Sign in to follow this  
issch

kurtosis algorithm help needed

Recommended Posts

issch    479
Hi, Does anybody know where I might find some source code for the kurtosis algorithm? (preferably in C, Python or Java, but any language that I can decipher, pseudocode included, would be fine too). I wrote my own, but have no way of testing is it correct because I have no sample inputs for which I know the kurtosis. If anyone does, please give me a shout!

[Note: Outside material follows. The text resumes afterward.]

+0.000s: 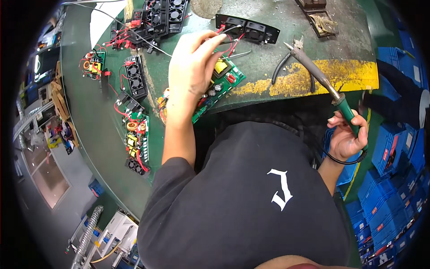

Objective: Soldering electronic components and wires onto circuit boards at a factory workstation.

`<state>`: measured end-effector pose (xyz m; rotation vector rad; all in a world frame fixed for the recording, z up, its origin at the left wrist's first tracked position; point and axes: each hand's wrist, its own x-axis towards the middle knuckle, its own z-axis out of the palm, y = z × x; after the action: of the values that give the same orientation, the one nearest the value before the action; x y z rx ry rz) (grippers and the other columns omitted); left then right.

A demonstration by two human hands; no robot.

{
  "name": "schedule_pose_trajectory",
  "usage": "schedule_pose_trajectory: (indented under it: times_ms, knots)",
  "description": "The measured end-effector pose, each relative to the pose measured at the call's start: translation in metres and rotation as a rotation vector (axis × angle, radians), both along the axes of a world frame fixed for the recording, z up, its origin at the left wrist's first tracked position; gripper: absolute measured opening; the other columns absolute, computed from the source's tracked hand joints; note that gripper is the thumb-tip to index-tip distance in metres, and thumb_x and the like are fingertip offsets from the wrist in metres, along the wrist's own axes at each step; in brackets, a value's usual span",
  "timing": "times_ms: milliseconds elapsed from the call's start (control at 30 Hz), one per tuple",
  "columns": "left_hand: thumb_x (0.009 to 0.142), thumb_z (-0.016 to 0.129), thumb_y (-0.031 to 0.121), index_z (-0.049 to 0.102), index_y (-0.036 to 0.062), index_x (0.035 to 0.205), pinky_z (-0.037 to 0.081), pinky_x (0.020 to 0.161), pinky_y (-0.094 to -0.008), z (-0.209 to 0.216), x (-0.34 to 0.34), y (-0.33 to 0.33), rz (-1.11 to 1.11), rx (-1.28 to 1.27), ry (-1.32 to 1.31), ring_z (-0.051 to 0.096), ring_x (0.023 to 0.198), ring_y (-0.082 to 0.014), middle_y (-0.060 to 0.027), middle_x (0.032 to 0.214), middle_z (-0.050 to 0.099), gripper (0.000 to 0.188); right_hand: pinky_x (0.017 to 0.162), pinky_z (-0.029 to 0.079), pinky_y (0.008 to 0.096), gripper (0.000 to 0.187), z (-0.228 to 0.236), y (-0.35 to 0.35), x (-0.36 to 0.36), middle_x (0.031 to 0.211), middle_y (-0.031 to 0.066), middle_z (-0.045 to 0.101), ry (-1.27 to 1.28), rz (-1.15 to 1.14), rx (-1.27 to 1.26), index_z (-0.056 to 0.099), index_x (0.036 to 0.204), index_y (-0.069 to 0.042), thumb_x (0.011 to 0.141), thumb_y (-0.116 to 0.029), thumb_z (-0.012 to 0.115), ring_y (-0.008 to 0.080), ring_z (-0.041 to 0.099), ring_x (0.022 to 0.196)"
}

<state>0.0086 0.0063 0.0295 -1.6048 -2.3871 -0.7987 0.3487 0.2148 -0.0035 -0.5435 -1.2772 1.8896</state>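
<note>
My left hand [193, 67] reaches over a green circuit board [233, 76], its fingers pinched together. A thin grey wire [152, 45] runs to this hand, and the fingers appear closed on it; the exact grip is hidden. Just beyond the fingertips is a black panel with two fans [255, 32], joined by red wires. In my right hand [347, 139] is a soldering iron [320, 76], gripped by its green handle. Its tip points up and left, apart from the board, above a pair of pliers [283, 67] lying open on the bench.
Fan units [134, 77] and wired circuit boards [136, 134] lie along the bench's left. More black fans [165, 15] sit at the back. A metal stand [320, 20] is at the far right. Blue crates [385, 197] are stacked right, and another person's dark-clothed leg [401, 92] shows there.
</note>
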Motion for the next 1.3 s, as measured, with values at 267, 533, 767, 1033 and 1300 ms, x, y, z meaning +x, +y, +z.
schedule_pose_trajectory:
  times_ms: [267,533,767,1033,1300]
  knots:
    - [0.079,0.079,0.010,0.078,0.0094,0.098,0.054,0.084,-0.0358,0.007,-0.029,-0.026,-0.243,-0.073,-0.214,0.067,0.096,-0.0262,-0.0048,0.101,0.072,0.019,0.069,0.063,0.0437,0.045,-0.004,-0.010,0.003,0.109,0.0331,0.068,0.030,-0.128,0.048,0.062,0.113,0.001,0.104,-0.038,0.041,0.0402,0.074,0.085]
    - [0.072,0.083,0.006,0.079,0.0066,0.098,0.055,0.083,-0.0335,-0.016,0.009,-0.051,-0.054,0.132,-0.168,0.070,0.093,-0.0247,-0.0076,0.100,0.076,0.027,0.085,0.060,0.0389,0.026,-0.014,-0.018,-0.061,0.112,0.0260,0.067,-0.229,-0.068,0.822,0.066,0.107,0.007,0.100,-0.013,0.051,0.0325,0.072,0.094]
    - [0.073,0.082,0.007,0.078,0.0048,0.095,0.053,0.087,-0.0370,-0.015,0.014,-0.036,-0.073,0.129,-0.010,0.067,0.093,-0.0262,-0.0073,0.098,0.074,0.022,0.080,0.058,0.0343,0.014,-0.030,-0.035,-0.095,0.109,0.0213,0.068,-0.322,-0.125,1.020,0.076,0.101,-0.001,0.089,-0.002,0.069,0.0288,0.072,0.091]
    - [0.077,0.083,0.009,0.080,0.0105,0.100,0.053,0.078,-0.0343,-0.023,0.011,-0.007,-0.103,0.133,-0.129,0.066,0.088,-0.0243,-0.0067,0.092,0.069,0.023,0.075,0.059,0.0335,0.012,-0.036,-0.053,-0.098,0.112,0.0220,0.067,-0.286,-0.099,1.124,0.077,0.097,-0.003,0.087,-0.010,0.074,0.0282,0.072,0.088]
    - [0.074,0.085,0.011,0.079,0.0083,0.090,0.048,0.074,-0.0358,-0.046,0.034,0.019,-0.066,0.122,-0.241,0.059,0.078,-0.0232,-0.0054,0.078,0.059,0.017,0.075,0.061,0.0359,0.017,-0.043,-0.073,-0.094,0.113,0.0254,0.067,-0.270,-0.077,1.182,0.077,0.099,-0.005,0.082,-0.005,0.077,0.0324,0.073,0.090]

I currently have this:
def mean(values):
	return sum(values) / len(values)

def variance(values, m):
	result = 0
	tmp = 0
	for v in values:
		tmp = v - m
		result += (tmp * tmp)
	return result / len(values)

def standardDeviation (var): # var=variance
	return sqrt(var)

def kurtosis (values, m, sd): # m = mean, sd = standard deviation
	result = 0
	for v in values:
		result += pow((v - m), 4)
	return (result / ((len(values) - 1) * pow(sd, 4))) - 3

# Test it:
a = [0, 0.01, 0.05, 0.25, 0.4, 0.25, 0.05, 0.01, 0]
m = mean(a)
v = variance(a, m)
sd = standardDeviation(v)
k = kurtosis(a, m, sd)
print "mean =", m
print "variance =", v
print "standard deviation =", sd
print "kurtosis =", k
# Outputs:
#mean = 0.11333333333333334
#variance = 0.019399999999999997
#standard deviation = 0.13928388277184117
#kurtosis = -0.32932785985049584
#
# I have no idea if this is correct...


But I'm not really sure if I got that correct. If it is correct, please let me know :-) I used the formula found on this page to write that. Any comments or help are greatly appreciated. Thanks!

Share this post


Link to post
Share on other sites
Vorpy    869
It looks right to me.

You can also use
result = sum(pow((v - m), 4) for v in values)
instead of using a for loop, but the for loop might be easier to read in this case..hmm..

You can also use the ** operator instead of pow.
result = sum((v - m)**4) for v in values)

Share this post


Link to post
Share on other sites
issch    479
Thanks, Vorpy, for the quick reply :-)

One more semi-related question: Are there any other formulas (besides kurtosis and skewness) which could potentially help me pick "out of place" peaks from a distribution (eg, if it is generally peaked, then a peak is of little interest to me, however, peaks in a flat distribution (or subset of a distribution) are of interest to me)?
I'm trying to use as many varying methods of detecting these points of interest as I can.

For anyone who is interested, I am looking at various ways of detecting audio events whilst ignoring noise. I am also interested in detecting if events appear to be recurring periodically or if they are once off.

Again, any comments are greatly appreciated.

Share this post


Link to post
Share on other sites
Winograd    380
Quote:
Original post by issch
I wrote my own, but have no way of testing is it correct because I have no sample inputs for which I know the kurtosis. If anyone does, please give me a shout!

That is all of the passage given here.